Exercise directions:
Transcribe the entries below exactly; leave every image out.

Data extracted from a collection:
#####

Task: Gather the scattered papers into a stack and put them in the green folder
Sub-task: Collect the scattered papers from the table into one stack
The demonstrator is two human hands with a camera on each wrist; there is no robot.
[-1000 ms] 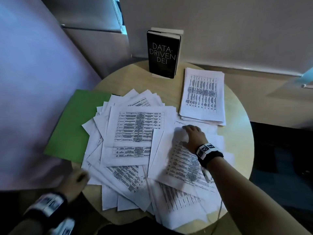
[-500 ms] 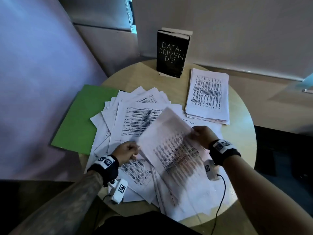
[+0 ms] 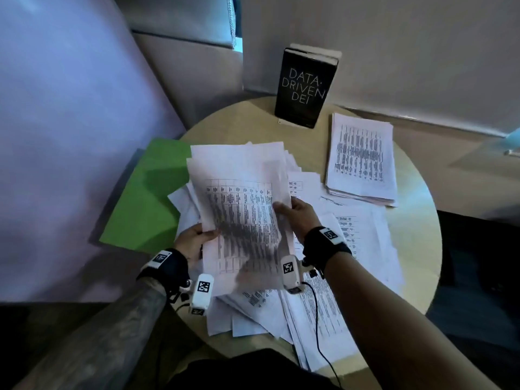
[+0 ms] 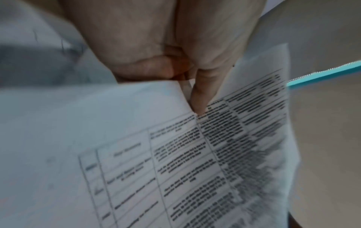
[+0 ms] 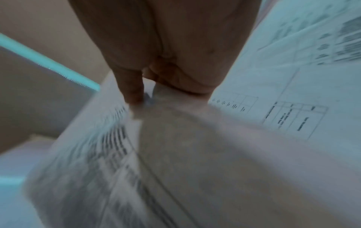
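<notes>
Above loose papers, beside folder, both hands' fingers seemingly pinch lifted sheets.

Office or meeting nook, by the look of it. Small round wooden table pushed into a corner of plain pale walls. Printed sheets of tables spread over the top; a neat pile of the same at the far right. Green folder at the left edge. Black business book, cover reading "DATA-DRIVEN DEI", stands upright at the back. Dark floor beyond the table.
</notes>
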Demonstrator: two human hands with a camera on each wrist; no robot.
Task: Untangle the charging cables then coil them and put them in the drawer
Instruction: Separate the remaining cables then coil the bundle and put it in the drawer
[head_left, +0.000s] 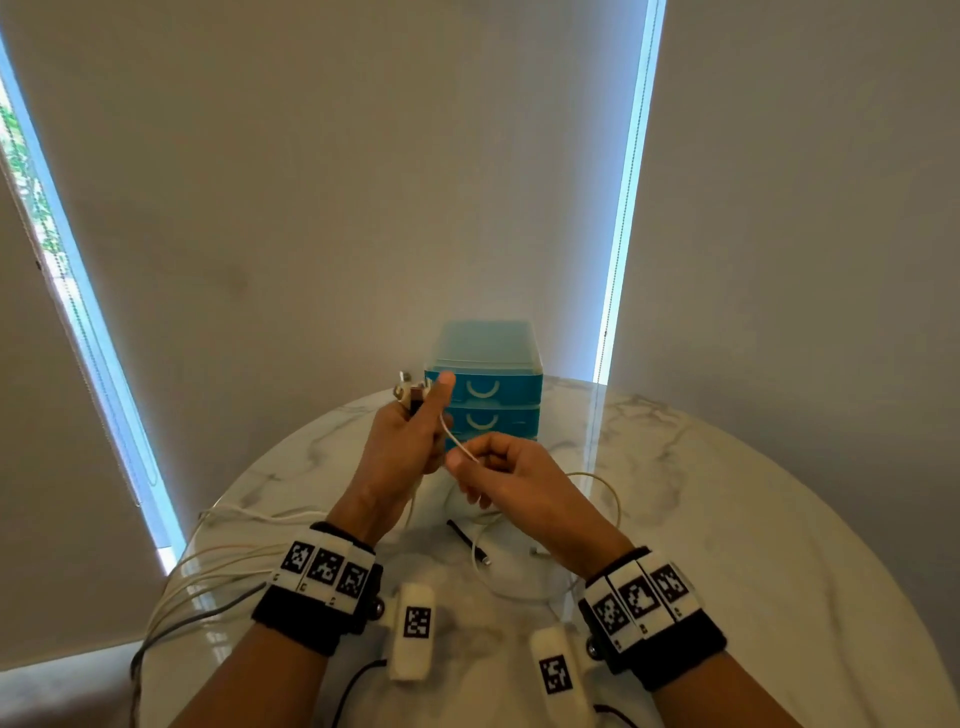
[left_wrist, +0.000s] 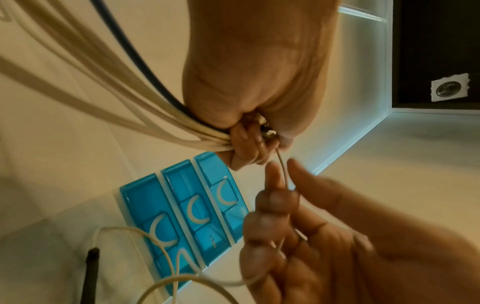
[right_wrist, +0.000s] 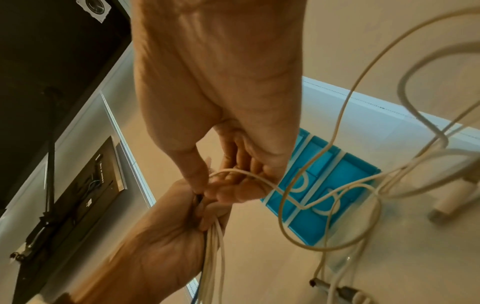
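Note:
My left hand is raised over the table and grips a bundle of cables, mostly white with one dark blue, whose plugs stick out above the fist. A thin white cable runs from that fist down to my right hand, which pinches it between thumb and fingers just to the right. Behind both hands stands the blue drawer unit with white crescent handles; the drawers that show are closed. Slack white cable loops on the table below the hands.
The round marble table carries the drawer unit at its far edge. Several cables trail off the table's left rim. A black cable end lies under my right hand. Window blinds hang behind the table.

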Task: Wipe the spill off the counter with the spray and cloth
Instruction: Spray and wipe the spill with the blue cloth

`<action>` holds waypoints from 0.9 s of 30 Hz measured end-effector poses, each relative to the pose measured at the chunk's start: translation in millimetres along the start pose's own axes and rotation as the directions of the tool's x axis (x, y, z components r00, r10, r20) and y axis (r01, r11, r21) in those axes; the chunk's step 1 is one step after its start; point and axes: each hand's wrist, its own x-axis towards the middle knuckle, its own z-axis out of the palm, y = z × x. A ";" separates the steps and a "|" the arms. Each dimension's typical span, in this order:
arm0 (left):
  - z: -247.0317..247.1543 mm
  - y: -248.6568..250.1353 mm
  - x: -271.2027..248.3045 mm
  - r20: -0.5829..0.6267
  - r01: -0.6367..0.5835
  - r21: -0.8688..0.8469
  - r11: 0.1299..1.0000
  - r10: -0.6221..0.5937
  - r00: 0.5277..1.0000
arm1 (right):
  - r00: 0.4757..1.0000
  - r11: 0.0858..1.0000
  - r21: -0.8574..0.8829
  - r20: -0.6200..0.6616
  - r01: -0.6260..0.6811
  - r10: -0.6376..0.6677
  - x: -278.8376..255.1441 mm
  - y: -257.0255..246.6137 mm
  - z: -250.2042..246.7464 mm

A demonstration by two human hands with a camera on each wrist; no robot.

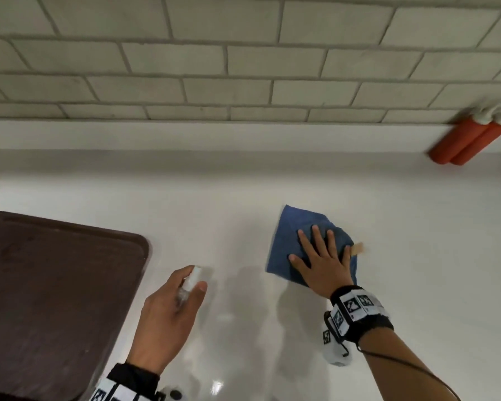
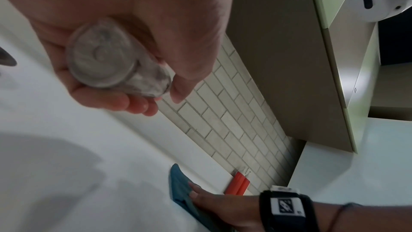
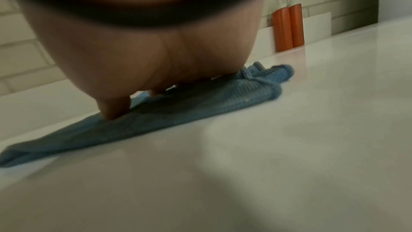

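Our right hand (image 1: 323, 260) lies flat on the blue cloth (image 1: 294, 235), fingers spread and straight, pressing it onto the white tabletop (image 1: 272, 183) right of centre. Our left hand (image 1: 168, 311) is curled round a small clear spray bottle (image 1: 190, 283), held above the tabletop just beside the brown tray (image 1: 55, 285), nozzle end forward.

The cloth looks soft and limp, with a waffle weave; its far edge is bunched into a ridge in the right wrist view. We judge it will fold and drag rather than slide as one piece, so a broad palm press in its middle should carry it better than a pinch at a corner. The glossy tabletop is probably slick, more so if wet, so the cloth may skate under light pressure.

The bottle seems light, rigid and smooth; a wrap round its body suits it. We cannot make out the spill itself. Two orange cylinders (image 1: 466, 146) stand against the tiled wall (image 1: 243, 62), well apart from the cloth.
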 end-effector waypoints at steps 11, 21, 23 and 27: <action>54.0 50.7 -18.4 -0.004 0.017 -0.054 0.998 -0.017 1.000 | 0.986 0.989 0.057 -0.092 -0.134 0.139 -73.3 141.1 13.6; 98.9 82.0 -59.9 0.007 0.015 -0.012 1.000 -0.015 1.000 | 0.996 1.000 0.001 -0.084 -0.002 0.002 -115.3 160.3 33.8; 104.5 77.8 -72.3 0.002 0.039 0.009 0.999 -0.039 0.999 | 0.991 0.997 -0.026 -0.104 0.077 -0.079 -139.4 162.9 46.2; 117.1 74.4 -88.1 -0.028 0.080 0.023 0.997 -0.079 0.996 | 0.988 0.991 -0.008 -0.073 0.135 -0.135 -122.3 173.6 33.3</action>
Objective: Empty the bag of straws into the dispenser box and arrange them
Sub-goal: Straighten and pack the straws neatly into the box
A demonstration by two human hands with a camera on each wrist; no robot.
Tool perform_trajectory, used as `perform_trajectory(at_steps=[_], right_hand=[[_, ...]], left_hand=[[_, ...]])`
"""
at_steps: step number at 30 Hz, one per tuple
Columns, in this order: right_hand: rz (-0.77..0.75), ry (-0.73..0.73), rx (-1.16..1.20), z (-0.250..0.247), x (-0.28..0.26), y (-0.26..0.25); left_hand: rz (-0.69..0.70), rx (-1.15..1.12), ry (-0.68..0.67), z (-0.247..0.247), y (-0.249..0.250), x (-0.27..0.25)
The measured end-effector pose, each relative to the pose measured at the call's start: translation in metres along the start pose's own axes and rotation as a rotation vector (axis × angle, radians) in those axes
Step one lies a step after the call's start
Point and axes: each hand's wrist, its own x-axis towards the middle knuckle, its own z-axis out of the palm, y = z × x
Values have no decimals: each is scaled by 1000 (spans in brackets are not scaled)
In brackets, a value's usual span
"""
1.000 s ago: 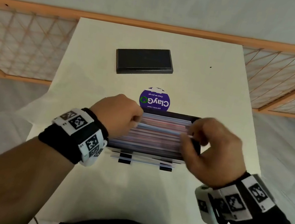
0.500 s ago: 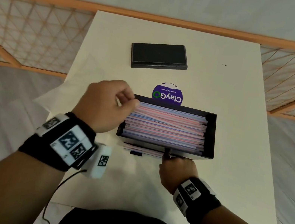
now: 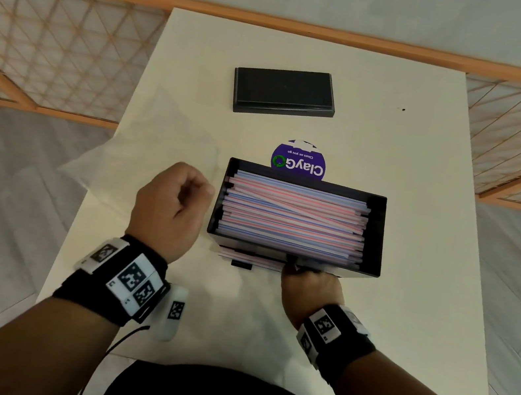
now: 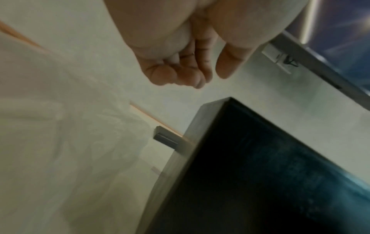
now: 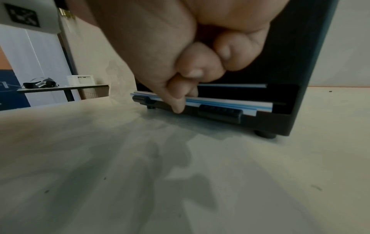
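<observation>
The black dispenser box point(image 3: 375, 238) stands open-topped mid-table, filled with pink, blue and white straws point(image 3: 293, 220) lying lengthwise; one lies askew on top. My left hand point(image 3: 179, 197) hovers just left of the box, fingers loosely curled and holding nothing, as the left wrist view confirms point(image 4: 190, 68). My right hand point(image 3: 292, 267) is at the box's front slot. In the right wrist view, thumb and forefinger point(image 5: 180, 101) pinch the straws point(image 5: 230, 102) lying in the low front tray. The box wall point(image 5: 312, 63) rises behind them.
The box's black lid point(image 3: 284, 92) lies flat farther back on the white table point(image 3: 403, 327). A purple round sticker point(image 3: 298, 162) shows just behind the box. The clear bag point(image 3: 156, 151) lies crumpled at the left edge. An orange lattice railing point(image 3: 53, 39) surrounds the table.
Both hands were over the straws a second ago. The right hand dropped to the front slot and stays there. The left hand has pulled out of the box's left end to hover beside it.
</observation>
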Motion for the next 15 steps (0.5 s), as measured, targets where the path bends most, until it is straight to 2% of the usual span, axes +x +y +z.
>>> perform_trajectory(at_steps=[2,5,7,9,15], right_hand=[[-20,1,22,-3,2,-1],[-49,-1,58,-6,3,-1],[-48,-7,70,-6,2,-1],[-28,-18,68,-3,2,-2],[-70,44,46,-2,7,2]], left_hand=[[149,-11,-2,3,9,4],[346,104,-175,13,12,7],[341,147,-317,22,8,5],[296,104,-391,31,2,1],[262,29,-384,41,-9,-4]])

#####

Completed exercise:
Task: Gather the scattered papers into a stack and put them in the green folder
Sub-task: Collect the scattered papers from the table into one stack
The demonstrator is two human hands with a camera on each wrist; there is no robot.
[-1000 ms] 
[-500 ms] 
[+0 ms] 
[+0 ms] 
[+0 ms] 
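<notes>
Above loose papers, beside folder, both hands' fingers seemingly pinch lifted sheets.

Office or meeting nook, by the look of it. Small round wooden table pushed into a corner of plain pale walls. Printed sheets of tables spread over the top; a neat pile of the same at the far right. Green folder at the left edge. Black business book, cover reading "DATA-DRIVEN DEI", stands upright at the back. Dark floor beyond the table.
</notes>
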Demonstrator: two human hands with a camera on each wrist; no robot.
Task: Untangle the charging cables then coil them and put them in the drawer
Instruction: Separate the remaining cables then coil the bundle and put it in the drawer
[head_left, +0.000s] 
[left_wrist, +0.000s] 
[right_wrist, +0.000s] 
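Note:
My left hand is raised over the table and grips a bundle of cables, mostly white with one dark blue, whose plugs stick out above the fist. A thin white cable runs from that fist down to my right hand, which pinches it between thumb and fingers just to the right. Behind both hands stands the blue drawer unit with white crescent handles; the drawers that show are closed. Slack white cable loops on the table below the hands.
The round marble table carries the drawer unit at its far edge. Several cables trail off the table's left rim. A black cable end lies under my right hand. Window blinds hang behind the table.
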
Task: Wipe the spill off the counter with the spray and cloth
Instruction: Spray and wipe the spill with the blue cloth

`<action>` holds waypoints from 0.9 s of 30 Hz measured end-effector poses, each relative to the pose measured at the chunk's start: translation in millimetres along the start pose's own axes and rotation as the directions of the tool's x axis (x, y, z components r00, r10, r20) and y axis (r01, r11, r21) in those axes; the chunk's step 1 is one step after its start; point and axes: each hand's wrist, its own x-axis towards the middle knuckle, its own z-axis out of the palm, y = z × x. A ";" separates the steps and a "|" the arms. Each dimension's typical span, in this order:
arm0 (left):
  - z: -247.0317..247.1543 mm
  - y: -248.6568..250.1353 mm
  - x: -271.2027..248.3045 mm
  - r20: -0.5829..0.6267
  - r01: -0.6367..0.5835
  - r21: -0.8688..0.8469
  - r11: 0.1299..1.0000
  - r10: -0.6221..0.5937
  - r00: 0.5277..1.0000
arm1 (right):
  - r00: 0.4757..1.0000
  - r11: 0.0858..1.0000
  - r21: -0.8574..0.8829
  - r20: -0.6200..0.6616
  - r01: -0.6260..0.6811
  - r10: -0.6376..0.6677
  - x: -278.8376..255.1441 mm
  - y: -257.0255..246.6137 mm
  - z: -250.2042..246.7464 mm

A demonstration by two human hands with a camera on each wrist; no robot.


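Our right hand (image 1: 323, 260) lies flat on the blue cloth (image 1: 294, 235), fingers spread and straight, pressing it onto the white tabletop (image 1: 272, 183) right of centre. Our left hand (image 1: 168, 311) is curled round a small clear spray bottle (image 1: 190, 283), held above the tabletop just beside the brown tray (image 1: 55, 285), nozzle end forward.

The cloth looks soft and limp, with a waffle weave; its far edge is bunched into a ridge in the right wrist view. We judge it will fold and drag rather than slide as one piece, so a broad palm press in its middle should carry it better than a pinch at a corner. The glossy tabletop is probably slick, more so if wet, so the cloth may skate under light pressure.

The bottle seems light, rigid and smooth; a wrap round its body suits it. We cannot make out the spill itself. Two orange cylinders (image 1: 466, 146) stand against the tiled wall (image 1: 243, 62), well apart from the cloth.
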 end-effector waypoints at steps 11, 21, 23 and 27: <action>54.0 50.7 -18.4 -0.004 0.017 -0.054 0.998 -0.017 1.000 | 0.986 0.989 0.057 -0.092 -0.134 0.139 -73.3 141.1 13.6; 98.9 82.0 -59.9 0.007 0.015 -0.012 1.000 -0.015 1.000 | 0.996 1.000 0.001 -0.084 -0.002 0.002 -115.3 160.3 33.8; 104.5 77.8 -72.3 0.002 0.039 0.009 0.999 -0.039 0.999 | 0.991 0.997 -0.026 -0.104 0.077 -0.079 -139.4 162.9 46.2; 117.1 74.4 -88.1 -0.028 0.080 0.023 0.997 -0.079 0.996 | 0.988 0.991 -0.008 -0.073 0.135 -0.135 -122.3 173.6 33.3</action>
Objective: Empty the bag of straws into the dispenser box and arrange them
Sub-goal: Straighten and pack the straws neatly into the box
A demonstration by two human hands with a camera on each wrist; no robot.
Tool perform_trajectory, used as `perform_trajectory(at_steps=[_], right_hand=[[_, ...]], left_hand=[[_, ...]])`
"""
at_steps: step number at 30 Hz, one per tuple
Columns, in this order: right_hand: rz (-0.77..0.75), ry (-0.73..0.73), rx (-1.16..1.20), z (-0.250..0.247), x (-0.28..0.26), y (-0.26..0.25); left_hand: rz (-0.69..0.70), rx (-1.15..1.12), ry (-0.68..0.67), z (-0.247..0.247), y (-0.249..0.250), x (-0.27..0.25)
The measured end-effector pose, each relative to the pose measured at the call's start: translation in metres along the start pose's own axes and rotation as a rotation vector (axis × angle, radians) in those axes
Step one lies a step after the call's start
Point and axes: each hand's wrist, its own x-axis towards the middle knuckle, its own z-axis out of the palm, y = z × x
Values have no decimals: each is scaled by 1000 (spans in brackets are not scaled)
In brackets, a value's usual span
"""
1.000 s ago: 
0.500 s ago: 
now: 
now: 
now: 
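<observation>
The black dispenser box point(image 3: 375, 238) stands open-topped mid-table, filled with pink, blue and white straws point(image 3: 293, 220) lying lengthwise; one lies askew on top. My left hand point(image 3: 179, 197) hovers just left of the box, fingers loosely curled and holding nothing, as the left wrist view confirms point(image 4: 190, 68). My right hand point(image 3: 292, 267) is at the box's front slot. In the right wrist view, thumb and forefinger point(image 5: 180, 101) pinch the straws point(image 5: 230, 102) lying in the low front tray. The box wall point(image 5: 312, 63) rises behind them.
The box's black lid point(image 3: 284, 92) lies flat farther back on the white table point(image 3: 403, 327). A purple round sticker point(image 3: 298, 162) shows just behind the box. The clear bag point(image 3: 156, 151) lies crumpled at the left edge. An orange lattice railing point(image 3: 53, 39) surrounds the table.
Both hands were over the straws a second ago. The right hand dropped to the front slot and stays there. The left hand has pulled out of the box's left end to hover beside it.
</observation>
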Motion for the next 15 steps (0.5 s), as measured, targets where the path bends most, until it is straight to 2% of the usual span, axes +x +y +z.
>>> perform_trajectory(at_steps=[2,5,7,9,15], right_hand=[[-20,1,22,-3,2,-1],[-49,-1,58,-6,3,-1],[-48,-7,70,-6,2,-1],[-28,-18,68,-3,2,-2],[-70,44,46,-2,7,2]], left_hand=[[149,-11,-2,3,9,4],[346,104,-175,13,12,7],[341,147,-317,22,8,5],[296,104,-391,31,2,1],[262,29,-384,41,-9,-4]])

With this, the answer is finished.